Deduction- transition from the general to the particular; in a more technical sense, the term "deduction" refers to the process of logical inference, i.e. transition according to certain rules of logic from some given sentences-parcels to their consequences (conclusions).

Deduction- a method of cognition that involves movement from the general, given with obviousness to the particular unknown, or the process of logical inference.

Disinformation- communication of deliberately erroneous, distorted, false information in order to mislead the person being informed.

Deism- a religious concept in which God is seen as the First Cause of the world, but not as the Almighty.

Determinism- the teaching of classical philosophy about the regular universal interconnection and interdependence of the phenomena of objective reality, the result of generalization of concrete historical and concrete scientific concepts.

Dialectics- a near-philosophical discipline (not science), speculatively analyzing unrelated knowledge and serving various worldview needs.

Activity- a specifically human form of active attitude to the world around with the aim of changing it.
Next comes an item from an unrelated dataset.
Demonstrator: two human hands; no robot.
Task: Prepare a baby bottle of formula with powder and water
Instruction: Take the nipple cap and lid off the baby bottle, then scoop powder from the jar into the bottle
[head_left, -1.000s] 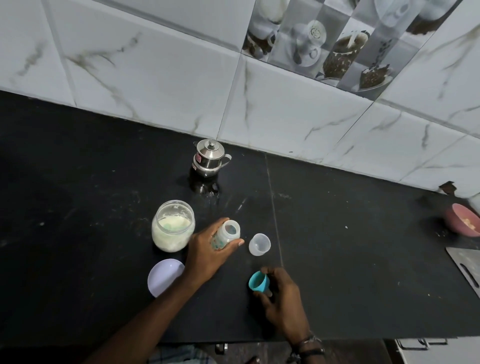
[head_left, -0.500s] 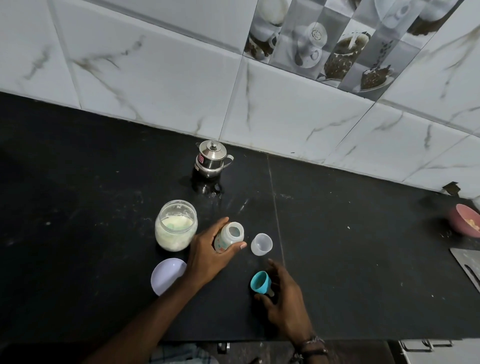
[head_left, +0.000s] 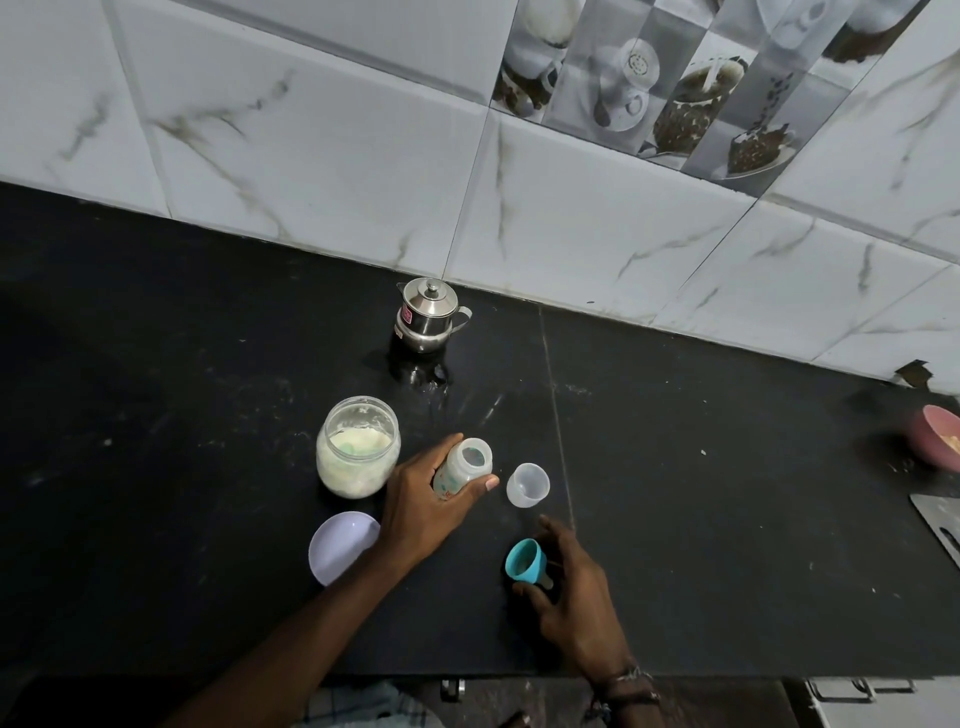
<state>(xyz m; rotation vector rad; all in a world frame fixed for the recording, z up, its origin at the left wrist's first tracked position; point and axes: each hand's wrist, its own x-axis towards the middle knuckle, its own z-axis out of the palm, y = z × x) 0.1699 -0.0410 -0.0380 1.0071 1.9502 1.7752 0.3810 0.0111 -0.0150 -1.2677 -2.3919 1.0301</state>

Good- in the broad sense of the word, as a good means a value representation that expresses the positive value of something in relation to a certain standard or this standard itself. Depending on the accepted standard, good in the history of philosophy and culture was interpreted as pleasure, benefit, happiness, generally accepted, appropriate to the circumstances, expedient, etc.

Dogma- a doctrine or a separate position, accepted only on the basis of faith or blind obedience to authority.

Duty- one of the fundamental concepts of ethics, which denotes a morally reasoned coercion to act, a moral necessity fixed as a subjective principle of behavior. Duty expresses the imperative form of morality. The actions themselves, since they are motivated by duty, are called duties.

Dignity- characterization of a person in terms of his intrinsic value, compliance with his own destiny.

Dualism- a philosophical interpretive paradigm based on the idea of ​​the presence of two principles that are irreducible to each other: spiritual and material substances, object and subject, consciousness and bodily organization of a person, as well as good and evil, the natural world and freedom, fact and value, dark and light principles being.

Dualism- a philosophical interpretive paradigm based on the idea of ​​the presence of two principles that are irreducible to each other: spiritual and material substances.

AND

Ren- means "humanity", "humanity", "philanthropy", "mercy", "kindness".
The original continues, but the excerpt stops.